The recent spike in savers rushing to transfer out from a defined benefit (DB) scheme resembles the personal pensions mis-selling scandal in the 1990s, several experts have warned.
At FTAdviser’s Unpackaging Pensions event last week, Keith Richards, chief executive of Personal Finance Society (PFS), said the government has repeated the mistakes of the 1980s with pension freedoms, which were introduced in 2015.
At the time of the pension freedoms announcement, George Osborne, then chancellor, said that pensioners would have “complete freedom to drawdown as much or as little of their pension pot as they want, anytime they want”.
“No caps. No drawdown limits. Let me be clear: no one will have to buy an annuity,” he said, at the time.

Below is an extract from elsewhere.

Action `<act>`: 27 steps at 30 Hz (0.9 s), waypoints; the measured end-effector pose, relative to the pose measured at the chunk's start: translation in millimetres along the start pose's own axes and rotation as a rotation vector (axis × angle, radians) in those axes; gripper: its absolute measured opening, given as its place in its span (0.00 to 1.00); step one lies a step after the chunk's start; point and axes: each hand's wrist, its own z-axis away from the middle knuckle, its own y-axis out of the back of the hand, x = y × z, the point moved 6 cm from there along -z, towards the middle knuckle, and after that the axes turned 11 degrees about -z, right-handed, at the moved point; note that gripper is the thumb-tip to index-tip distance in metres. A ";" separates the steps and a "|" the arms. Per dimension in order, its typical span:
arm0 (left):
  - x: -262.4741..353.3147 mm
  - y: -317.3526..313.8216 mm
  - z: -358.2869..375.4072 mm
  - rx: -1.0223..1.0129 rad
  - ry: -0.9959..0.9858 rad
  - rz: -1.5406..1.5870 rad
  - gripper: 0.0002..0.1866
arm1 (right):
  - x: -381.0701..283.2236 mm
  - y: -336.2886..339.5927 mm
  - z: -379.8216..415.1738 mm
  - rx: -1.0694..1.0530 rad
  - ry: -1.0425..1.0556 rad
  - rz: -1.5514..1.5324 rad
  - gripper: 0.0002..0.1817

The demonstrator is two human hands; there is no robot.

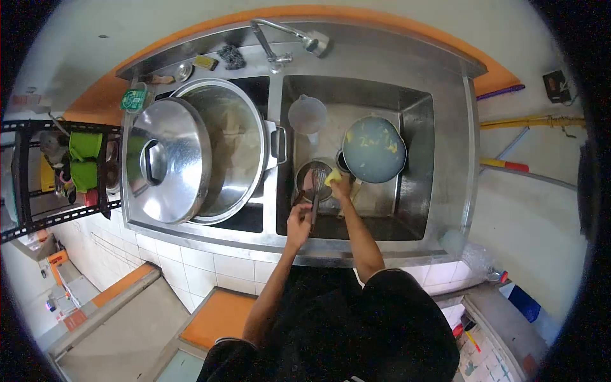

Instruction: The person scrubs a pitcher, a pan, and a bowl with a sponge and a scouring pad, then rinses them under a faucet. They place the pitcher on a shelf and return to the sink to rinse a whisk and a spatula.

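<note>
In the right basin of a steel sink (417, 210), my left hand (298, 226) is closed around the handle of a wire whisk (319, 180). My right hand (342, 189) grips a yellow sponge (332, 177) close beside the whisk's wires. Beneath the whisk lies a round metal pan or bowl (302, 173), partly covered by it. To the right is a grey-green round pan (374, 162) with yellow food scraps on its surface. A dark cup-like thing (341, 160) shows partly behind the sponge. Farther back stands a translucent plastic jug (307, 114).
Over the left basin sits a large steel stockpot (254, 191) with cloudy liquid, its lid (175, 172) tilted across its left side. A faucet (273, 54) rises behind. A scouring pad (231, 57) and a sponge (205, 62) lie on the ledge. A black rack (108, 149) stands left.
</note>
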 end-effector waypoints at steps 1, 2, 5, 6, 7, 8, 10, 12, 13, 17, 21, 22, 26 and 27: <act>-1.4 1.6 7.6 -0.017 0.045 0.010 0.10 | -15.5 6.4 7.8 0.022 0.108 -0.100 0.24; -5.8 -0.3 13.0 -0.026 0.043 0.027 0.11 | -21.8 8.6 11.5 0.022 0.218 -0.051 0.24; -7.1 7.2 19.1 0.061 -0.017 -0.039 0.12 | -24.4 19.9 17.1 0.099 0.256 0.096 0.24; 8.6 11.9 22.6 0.121 -0.063 -0.142 0.12 | -4.9 14.3 7.2 0.064 0.238 0.297 0.25; 9.7 12.9 22.5 0.117 -0.028 -0.117 0.12 | -11.8 21.0 10.9 0.005 0.150 0.124 0.25; 10.1 11.2 21.4 0.102 0.003 -0.086 0.12 | -29.9 33.1 22.9 0.177 0.260 0.394 0.27; 9.7 8.9 13.2 0.132 -0.011 -0.034 0.11 | -48.4 45.9 25.4 0.180 0.140 0.520 0.27; 17.3 11.0 6.0 0.149 -0.087 -0.007 0.11 | -89.8 61.0 33.7 0.390 0.205 0.490 0.23; 26.3 16.2 4.0 0.142 -0.078 -0.024 0.11 | -127.5 68.4 42.3 0.421 0.210 0.423 0.22; 13.1 14.9 -11.2 0.133 -0.120 0.040 0.11 | -280.6 65.0 71.5 0.416 0.645 0.238 0.17; 22.3 12.8 -13.1 -0.016 -0.111 0.167 0.11 | -421.4 5.1 87.6 0.170 1.035 0.095 0.12; 23.0 9.0 -14.1 -0.047 -0.125 0.220 0.12 | -460.5 -17.3 88.8 0.090 1.129 0.065 0.10; 30.0 -10.7 -7.9 -0.178 -0.213 0.285 0.10 | -550.5 -139.9 17.6 -0.142 1.231 0.127 0.13; 37.5 -8.3 -2.6 -0.455 0.012 0.225 0.10 | -560.3 -174.6 -18.7 -0.176 1.113 0.332 0.17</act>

Since then, defined benefit pension transfers have been soaring, as savers seek to take advantage of sky-high transfer values and to move their nest eggs into defined contribution schemes in order to access them.
Mr Richards said: “We are already seeing a significant number of people going in to drawdown with no advice, not knowing what they are doing.”
He noted that professionals have raised flags about their concerns to the regulator.
He added: “It is worrying that in the future people might try to pin this as a mis-selling of advice.”
He said the latest figures from the Financial Conduct Authority (FCA) - which show that advice in more than half of the DB transfers where the recommendation was to move the retirement pot was unsuitable or unclear - was not a reason to worry about the quality of pension advice being given.
However according to Malcolm Mclean, senior consultant at Barnet Waddingham, the government's decision to press ahead with pension freedoms is very similar to the one taken by then prime minister Margaret Thatcher's government when it encouraged people to take out personal pensions back in the 1980s.
Facing the looming problem of an ageing population, Mrs Thatcher's government launched a campaign that actually encouraged employees to leave often generous occupational pensions and transfer to personal pensions with the intention of making the workforce more mobile.
This led in part to the pensions mis-selling scandal that was to hit many years later, in which many financial advisers were embroiled.
The pension mis-selling scandal occurred in the late 1980s and early 1990s, when as many as two million people were wrongly advised to opt out of occupational schemes and take out personal pensions.
Mr Mclean said: “Going forward we need to accept that we need to learn from the past.
“We have not learned about simplifying pensions or the language of pensions.”
James Dingwall, founder and chief executive of Thistle Initiatives, said that the “vast majority of [advice] firms are doing the right thing”.
Proof of that is that only four firms have stopped advising on DB transfers as a result of the regulator’s assessments in this area, Mr Dingwall said.
David Penney, chartered financial planner at Penney, Ruddy & Winter, said however that advisers need to be extremely cautious when recommending a transfer.
He said: “Each individual file needs to be extremely tight and people’s objectives need to be questioned.
“There is a big risk in giving up a guaranteed income.”